On Tuesday, the Supreme Court ruled that the use of trained police dogs to sniff around the outside of a suspect’s house without a warrant constitutes an unreasonable search, prohibited by the Fourth Amendment.
Although overshadowed by this week’s landmark oral arguments on the constitutionality of the Defense of Marriage Act and California’s Proposition 8 (which will be covered extensively in the May issue of Supreme Court Debates), the decision in Florida v. Jardines is a noteworthy one.
For instance, the case created some strange ideological bedfellows Conservative Justice Antonin Scalia wrote the majority opinion, joined by Justice Clarence Thomas and more liberal Justices Ruth Bader Ginsburg, Sonia Sotomayor, and Elena Kagan. Justice Samuel Alito wrote a dissent, joined by Chief Justice John Roberts and Justices Anthony Kennedy and the generally more liberal Stephen Breyer (although Breyer has displayed a penchant for backing the government in law-and-order-type cases.
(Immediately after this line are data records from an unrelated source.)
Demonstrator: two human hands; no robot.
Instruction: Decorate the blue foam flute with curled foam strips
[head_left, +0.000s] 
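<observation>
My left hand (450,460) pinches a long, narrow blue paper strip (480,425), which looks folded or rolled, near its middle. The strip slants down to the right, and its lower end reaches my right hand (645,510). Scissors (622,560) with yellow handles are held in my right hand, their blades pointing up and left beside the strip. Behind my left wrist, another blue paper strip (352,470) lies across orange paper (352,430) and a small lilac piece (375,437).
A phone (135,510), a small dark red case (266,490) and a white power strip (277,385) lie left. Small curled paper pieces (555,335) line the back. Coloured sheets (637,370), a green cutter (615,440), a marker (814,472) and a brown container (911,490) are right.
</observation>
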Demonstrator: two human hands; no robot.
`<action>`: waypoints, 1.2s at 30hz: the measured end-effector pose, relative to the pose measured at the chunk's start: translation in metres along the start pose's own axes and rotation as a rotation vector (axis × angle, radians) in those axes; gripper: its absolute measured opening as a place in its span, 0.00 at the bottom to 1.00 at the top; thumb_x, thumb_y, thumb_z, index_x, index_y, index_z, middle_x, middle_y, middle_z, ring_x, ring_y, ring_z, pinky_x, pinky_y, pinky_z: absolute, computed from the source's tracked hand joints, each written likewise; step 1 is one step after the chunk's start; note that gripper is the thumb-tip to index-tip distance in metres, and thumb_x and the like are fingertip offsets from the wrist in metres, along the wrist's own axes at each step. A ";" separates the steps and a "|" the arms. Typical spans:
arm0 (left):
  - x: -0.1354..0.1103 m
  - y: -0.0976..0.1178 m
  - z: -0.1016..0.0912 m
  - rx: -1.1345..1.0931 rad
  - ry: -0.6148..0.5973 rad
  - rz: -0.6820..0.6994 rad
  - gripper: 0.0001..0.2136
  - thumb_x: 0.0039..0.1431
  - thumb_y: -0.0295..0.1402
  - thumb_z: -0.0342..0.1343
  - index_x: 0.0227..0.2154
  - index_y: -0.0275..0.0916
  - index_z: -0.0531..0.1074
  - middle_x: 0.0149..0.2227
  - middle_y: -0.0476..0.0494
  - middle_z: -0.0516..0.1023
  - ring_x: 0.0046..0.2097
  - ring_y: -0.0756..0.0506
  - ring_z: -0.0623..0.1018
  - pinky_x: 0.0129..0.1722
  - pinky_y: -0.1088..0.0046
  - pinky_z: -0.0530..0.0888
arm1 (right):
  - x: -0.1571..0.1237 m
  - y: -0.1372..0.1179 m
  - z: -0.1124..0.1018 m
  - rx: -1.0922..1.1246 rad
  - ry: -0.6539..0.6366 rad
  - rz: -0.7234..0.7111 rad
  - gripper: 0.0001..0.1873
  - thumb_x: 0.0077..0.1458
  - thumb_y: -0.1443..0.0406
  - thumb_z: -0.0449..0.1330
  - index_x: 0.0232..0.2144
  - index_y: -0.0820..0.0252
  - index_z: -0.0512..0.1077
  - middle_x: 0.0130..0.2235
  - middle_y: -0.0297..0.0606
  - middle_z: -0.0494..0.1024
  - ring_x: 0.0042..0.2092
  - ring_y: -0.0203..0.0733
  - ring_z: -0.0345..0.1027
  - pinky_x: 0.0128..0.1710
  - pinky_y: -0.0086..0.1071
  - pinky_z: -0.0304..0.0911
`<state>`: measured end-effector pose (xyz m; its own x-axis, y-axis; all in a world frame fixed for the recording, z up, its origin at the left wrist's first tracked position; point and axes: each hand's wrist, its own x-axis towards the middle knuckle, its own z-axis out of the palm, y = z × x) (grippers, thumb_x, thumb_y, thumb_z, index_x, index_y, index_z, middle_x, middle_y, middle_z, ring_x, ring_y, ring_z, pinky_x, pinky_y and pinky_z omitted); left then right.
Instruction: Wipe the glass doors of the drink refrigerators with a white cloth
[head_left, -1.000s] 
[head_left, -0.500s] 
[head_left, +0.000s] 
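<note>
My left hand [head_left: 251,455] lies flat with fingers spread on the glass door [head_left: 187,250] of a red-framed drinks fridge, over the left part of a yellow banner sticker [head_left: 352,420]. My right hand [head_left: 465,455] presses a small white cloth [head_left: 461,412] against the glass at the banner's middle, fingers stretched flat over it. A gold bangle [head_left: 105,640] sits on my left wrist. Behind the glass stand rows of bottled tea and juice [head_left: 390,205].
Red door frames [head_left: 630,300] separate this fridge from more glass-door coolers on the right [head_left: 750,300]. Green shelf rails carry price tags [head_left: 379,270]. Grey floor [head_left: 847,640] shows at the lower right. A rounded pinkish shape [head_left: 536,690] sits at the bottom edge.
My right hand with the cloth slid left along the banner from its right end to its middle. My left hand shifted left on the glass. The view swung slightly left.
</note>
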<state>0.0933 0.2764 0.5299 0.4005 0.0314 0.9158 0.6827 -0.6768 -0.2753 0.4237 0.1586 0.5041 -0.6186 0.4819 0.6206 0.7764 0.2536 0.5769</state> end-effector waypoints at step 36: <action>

The decision shows that there can be a majority of the Court’s justices who join across ideological divisions to place greater emphasis on personal liberties and property rights over the law-enforcement powers of the government.
Also of note is that just last month, in Florida v. Harris (the spotlight case of the January 2013 issue of Supreme Court Debates), the Court ruled that an “alert” to the presence of contraband by a trained police dog is enough to give police the right to search a car. Once again, the Court appears to place a greater emphasis on an individual’s right to privacy in their own home, rather than on public roads in an automobile. For instance, the Court has ruled that the Government needs a warrant to use infrared cameras to observe a house, to go into a person’s driveway to place a tracking device on a car, or for a police officer to peer through a window to look for criminal activity.
There are exceptions, however. In Brigham City v. Stewart (2006), the Court ruled that police can enter a home if they think an occupant is or is about to be seriously injured. In Kentucky v. King, the Court held that if police smell marijuana and hear what they think is the sound of evidence being destroyed, they can enter a home after knocking and announcing their presence. (Justice Alito, in his dissent, cited King, arguing that a police dog that detects the scent of contraband is not legally different from a human officer who smells marijuana coming from a house.)
Despite this decision, drug-sniffing dogs will continue to be a valuable tool for law enforcement. But, for the first time, the Court has placed limits on their use.